What may occur when creating a liaison office, a branch or a subsidiary in France..
Whatever the legal form chosen (subsidiairy, branch or liaison office) to carry out business in France, sometime foreign companies hire one or several employees before creating a legal and official entity in France. This exposes the new entity to three risks. See the following explanations.
Computerization has tightened regulation, even in the case of a subsidiary a branch or a liaison office creation in France.
Foreign company must keep at mind two things when they set up their business in France: first of all, the welfare fiscal regulations and commercial regulations are rigorous. Additionally an increase in the French administration computerization makes impossible common practices accepted 3-4 years ago. For instance, a few years ago it was possible to file various declarations on paper after the deadline without any penalty. This is not possible anymore.
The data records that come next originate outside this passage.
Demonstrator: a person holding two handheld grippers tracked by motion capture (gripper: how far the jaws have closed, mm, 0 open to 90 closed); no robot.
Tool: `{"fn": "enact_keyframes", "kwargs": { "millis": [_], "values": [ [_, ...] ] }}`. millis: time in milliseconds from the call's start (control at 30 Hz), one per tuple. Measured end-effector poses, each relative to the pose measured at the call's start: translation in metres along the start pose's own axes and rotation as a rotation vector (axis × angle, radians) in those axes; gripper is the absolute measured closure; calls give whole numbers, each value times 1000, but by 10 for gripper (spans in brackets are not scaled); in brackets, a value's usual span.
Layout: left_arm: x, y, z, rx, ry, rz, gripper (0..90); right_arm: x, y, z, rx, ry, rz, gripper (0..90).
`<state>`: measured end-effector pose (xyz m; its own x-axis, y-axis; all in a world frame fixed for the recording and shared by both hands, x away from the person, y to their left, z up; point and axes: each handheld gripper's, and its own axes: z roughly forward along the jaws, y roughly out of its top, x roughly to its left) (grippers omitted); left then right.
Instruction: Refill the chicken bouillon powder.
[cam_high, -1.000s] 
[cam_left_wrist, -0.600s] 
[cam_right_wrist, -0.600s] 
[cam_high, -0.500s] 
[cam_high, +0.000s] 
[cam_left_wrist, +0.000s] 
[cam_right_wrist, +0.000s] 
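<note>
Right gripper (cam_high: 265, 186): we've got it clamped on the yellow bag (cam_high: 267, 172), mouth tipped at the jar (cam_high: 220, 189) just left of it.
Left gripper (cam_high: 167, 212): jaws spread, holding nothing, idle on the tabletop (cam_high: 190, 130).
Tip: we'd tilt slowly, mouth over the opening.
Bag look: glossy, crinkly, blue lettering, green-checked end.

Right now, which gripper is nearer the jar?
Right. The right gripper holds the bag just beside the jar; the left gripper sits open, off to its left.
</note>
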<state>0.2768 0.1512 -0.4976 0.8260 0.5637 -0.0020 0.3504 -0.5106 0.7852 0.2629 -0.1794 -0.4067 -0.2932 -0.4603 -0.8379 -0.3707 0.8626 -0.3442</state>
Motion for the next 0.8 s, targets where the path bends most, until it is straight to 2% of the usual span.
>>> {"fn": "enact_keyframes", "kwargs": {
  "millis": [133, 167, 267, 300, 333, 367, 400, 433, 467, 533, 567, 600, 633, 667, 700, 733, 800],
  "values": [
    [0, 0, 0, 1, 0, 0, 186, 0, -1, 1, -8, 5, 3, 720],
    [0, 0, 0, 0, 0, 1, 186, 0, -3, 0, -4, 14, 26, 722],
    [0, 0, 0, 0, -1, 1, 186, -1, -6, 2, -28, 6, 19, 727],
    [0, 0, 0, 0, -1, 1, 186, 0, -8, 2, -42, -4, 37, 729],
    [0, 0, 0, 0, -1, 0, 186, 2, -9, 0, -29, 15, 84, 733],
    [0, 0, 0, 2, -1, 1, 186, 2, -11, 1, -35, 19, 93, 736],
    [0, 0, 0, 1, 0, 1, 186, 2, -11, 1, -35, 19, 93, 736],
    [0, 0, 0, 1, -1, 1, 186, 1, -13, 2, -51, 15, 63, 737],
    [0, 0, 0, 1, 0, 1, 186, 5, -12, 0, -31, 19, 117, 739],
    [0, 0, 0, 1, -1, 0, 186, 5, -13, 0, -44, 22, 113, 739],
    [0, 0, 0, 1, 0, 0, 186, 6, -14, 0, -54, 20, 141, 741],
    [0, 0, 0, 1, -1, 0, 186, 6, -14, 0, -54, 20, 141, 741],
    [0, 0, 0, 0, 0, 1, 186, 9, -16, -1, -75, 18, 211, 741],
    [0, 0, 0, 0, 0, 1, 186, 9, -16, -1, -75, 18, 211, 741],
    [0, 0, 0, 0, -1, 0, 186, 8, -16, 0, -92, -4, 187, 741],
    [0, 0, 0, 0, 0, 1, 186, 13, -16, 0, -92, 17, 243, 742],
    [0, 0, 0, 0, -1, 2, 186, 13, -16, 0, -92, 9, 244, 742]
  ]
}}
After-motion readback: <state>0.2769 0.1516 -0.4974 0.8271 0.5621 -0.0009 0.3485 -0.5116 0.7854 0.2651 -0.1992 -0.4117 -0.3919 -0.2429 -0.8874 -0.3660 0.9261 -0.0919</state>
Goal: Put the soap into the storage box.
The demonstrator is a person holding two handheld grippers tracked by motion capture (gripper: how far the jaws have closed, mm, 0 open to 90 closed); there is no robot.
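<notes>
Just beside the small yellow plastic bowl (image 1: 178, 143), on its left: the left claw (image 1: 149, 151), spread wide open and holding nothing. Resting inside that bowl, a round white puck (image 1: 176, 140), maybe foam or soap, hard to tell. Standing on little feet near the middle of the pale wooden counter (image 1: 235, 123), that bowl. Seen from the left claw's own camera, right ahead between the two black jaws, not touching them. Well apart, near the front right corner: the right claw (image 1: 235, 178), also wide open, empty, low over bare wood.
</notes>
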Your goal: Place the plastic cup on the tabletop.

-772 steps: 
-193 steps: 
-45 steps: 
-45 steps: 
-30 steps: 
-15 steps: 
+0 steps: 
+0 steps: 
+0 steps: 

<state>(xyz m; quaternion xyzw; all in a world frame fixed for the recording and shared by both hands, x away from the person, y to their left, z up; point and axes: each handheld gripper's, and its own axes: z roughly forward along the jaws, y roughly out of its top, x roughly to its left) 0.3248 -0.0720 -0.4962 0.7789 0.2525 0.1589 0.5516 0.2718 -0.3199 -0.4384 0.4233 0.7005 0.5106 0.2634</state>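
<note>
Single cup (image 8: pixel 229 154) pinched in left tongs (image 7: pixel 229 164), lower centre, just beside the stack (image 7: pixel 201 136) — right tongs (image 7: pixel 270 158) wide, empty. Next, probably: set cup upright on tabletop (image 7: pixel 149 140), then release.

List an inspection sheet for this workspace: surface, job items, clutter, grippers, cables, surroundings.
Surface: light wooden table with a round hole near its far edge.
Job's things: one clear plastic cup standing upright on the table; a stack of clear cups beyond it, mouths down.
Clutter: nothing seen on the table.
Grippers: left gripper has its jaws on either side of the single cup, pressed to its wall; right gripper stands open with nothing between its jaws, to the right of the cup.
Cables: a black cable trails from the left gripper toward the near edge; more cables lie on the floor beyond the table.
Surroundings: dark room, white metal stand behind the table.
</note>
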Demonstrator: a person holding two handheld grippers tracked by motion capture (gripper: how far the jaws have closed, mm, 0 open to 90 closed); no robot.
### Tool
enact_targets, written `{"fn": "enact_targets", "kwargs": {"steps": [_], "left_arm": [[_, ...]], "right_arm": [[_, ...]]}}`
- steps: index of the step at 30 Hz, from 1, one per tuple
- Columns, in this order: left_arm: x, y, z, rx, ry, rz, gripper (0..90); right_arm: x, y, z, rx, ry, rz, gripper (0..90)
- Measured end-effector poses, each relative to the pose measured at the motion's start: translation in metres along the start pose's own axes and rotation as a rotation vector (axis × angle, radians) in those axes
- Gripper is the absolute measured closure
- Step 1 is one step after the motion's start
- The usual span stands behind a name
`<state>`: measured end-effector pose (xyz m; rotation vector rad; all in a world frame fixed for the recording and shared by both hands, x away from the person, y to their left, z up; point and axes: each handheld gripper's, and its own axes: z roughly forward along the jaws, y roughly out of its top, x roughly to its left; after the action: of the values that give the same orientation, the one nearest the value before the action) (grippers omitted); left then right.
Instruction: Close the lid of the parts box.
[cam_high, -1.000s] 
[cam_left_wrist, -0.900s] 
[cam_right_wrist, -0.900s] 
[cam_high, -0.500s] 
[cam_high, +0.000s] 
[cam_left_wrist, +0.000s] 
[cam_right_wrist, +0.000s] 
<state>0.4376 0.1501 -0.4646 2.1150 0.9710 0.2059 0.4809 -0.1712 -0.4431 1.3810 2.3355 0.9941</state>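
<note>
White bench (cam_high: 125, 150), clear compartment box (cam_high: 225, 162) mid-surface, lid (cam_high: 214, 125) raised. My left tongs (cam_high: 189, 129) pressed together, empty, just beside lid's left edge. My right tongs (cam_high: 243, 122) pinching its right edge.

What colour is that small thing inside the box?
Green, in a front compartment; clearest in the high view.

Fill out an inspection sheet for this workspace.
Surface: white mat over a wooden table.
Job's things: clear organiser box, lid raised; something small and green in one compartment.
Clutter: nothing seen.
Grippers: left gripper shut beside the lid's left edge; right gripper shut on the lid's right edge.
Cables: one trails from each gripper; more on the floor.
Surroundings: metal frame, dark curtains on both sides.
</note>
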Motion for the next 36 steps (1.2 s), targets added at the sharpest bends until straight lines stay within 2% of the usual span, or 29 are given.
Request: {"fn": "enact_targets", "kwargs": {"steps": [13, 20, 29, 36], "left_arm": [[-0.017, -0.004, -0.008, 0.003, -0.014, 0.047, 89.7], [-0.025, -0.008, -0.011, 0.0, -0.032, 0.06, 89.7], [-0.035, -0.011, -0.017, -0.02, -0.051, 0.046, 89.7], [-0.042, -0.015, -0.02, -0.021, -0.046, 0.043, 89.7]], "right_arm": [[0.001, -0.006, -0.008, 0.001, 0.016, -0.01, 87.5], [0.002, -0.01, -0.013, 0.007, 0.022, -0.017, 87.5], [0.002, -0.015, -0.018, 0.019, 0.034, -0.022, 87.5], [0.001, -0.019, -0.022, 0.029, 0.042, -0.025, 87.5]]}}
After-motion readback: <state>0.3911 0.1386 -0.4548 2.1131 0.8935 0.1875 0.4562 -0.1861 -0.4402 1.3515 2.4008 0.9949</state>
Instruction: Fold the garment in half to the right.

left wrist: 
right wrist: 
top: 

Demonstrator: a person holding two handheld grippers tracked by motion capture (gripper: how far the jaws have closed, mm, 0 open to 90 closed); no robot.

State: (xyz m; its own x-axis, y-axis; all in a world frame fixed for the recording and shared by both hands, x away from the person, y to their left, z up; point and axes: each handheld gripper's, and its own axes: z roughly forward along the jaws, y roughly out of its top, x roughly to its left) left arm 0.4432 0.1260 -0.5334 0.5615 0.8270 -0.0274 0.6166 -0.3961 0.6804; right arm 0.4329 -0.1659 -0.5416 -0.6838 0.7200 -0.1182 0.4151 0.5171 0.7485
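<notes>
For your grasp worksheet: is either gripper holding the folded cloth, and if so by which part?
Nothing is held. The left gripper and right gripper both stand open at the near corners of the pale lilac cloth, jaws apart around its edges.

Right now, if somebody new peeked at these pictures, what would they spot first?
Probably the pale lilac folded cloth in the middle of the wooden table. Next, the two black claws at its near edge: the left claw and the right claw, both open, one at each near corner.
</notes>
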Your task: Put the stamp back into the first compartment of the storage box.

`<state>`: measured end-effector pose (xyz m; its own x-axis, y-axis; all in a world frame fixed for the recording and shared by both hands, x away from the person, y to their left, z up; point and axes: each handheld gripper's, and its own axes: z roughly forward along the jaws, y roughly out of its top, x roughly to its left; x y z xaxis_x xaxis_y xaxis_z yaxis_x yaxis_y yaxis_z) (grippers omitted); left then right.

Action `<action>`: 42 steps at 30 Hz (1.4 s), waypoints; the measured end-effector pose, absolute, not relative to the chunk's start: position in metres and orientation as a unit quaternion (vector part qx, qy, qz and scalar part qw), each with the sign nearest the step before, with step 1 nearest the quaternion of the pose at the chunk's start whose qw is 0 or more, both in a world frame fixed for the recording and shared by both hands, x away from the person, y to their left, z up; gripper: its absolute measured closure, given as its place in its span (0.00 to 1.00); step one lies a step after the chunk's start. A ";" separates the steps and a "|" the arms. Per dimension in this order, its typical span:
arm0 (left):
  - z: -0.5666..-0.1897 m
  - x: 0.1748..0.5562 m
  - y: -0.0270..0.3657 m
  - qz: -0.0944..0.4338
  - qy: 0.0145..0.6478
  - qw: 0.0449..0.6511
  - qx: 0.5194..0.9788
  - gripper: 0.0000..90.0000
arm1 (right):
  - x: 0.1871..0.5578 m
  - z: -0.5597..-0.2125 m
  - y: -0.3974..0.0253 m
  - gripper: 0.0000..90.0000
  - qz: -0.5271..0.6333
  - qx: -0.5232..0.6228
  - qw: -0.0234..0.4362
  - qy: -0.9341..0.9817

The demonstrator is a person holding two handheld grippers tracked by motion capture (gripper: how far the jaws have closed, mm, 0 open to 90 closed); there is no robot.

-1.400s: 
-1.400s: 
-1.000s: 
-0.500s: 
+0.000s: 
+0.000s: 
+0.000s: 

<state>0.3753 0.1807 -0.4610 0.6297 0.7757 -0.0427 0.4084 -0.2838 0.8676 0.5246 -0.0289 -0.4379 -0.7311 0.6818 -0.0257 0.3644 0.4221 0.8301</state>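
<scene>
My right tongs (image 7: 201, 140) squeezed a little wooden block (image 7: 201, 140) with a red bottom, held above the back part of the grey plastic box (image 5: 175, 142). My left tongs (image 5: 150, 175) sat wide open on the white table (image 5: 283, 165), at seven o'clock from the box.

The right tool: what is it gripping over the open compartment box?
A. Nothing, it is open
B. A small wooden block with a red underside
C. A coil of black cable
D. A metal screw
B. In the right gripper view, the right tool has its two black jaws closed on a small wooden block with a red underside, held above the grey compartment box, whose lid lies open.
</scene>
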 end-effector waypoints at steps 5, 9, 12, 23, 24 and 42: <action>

And now the risks you are exposed to if you do not abide by the current rules.
Hiring workers before the creation of the legal body exposes the entity in France to the three following risks: firstly, it can be sued for concealed work. Is considered, among others, as concealed work declaring to welfare organisms the recruitment of a worker after its actual recruitment. Indeed, the creation of an entity in France leads to the issue of a registration number called SIRET, which is required to be identified among welfare organisms and to issue declarations. Therefore, the document indicating to welfare organisms the recruitment of a worker (called DUE) cannot be issued before the registration date and it is absolutely impossible to backdate it. Admittedly, the risk to be sued is low from the moment that the legal entity in France did not have the will to escape from labor law. The sentence for concealed work can go up to a maximum 225 000€ fine.
The second risk is to declare welfare contributions a year late. Indeed, every paid salary during the fiscal year must be declared to social welfare organisms before January the 31st of the following year. Therefore, salaries that have not been declared the current year can only be declared the year after. The company then exposes itself to surcharge for late payment in the case of a control by welfare organisms. As for the employees, they risk (1) not validating welfare quarters, reducing their retirement, (2) an increase in their income tax basis the year the revenues are declared. (Income tax in France is a progressive tax).
Lastly, if the French entity has to contribute to welfare, the activation of this coverage cannot be done before the date of registration. In effect, if the employee suffers from an accident whatever the reason between the date of recruitment and the beginning of the coverage, the French entity will have to pay the daily allowance instead of the welfare organization.
To sum up, the establishment in France has to be properly anticipated for regulatory purposes. It is essential to manage at once the creation of the French entity and the recruitment of future employees. It is the best way not to end up in the situation above mentioned.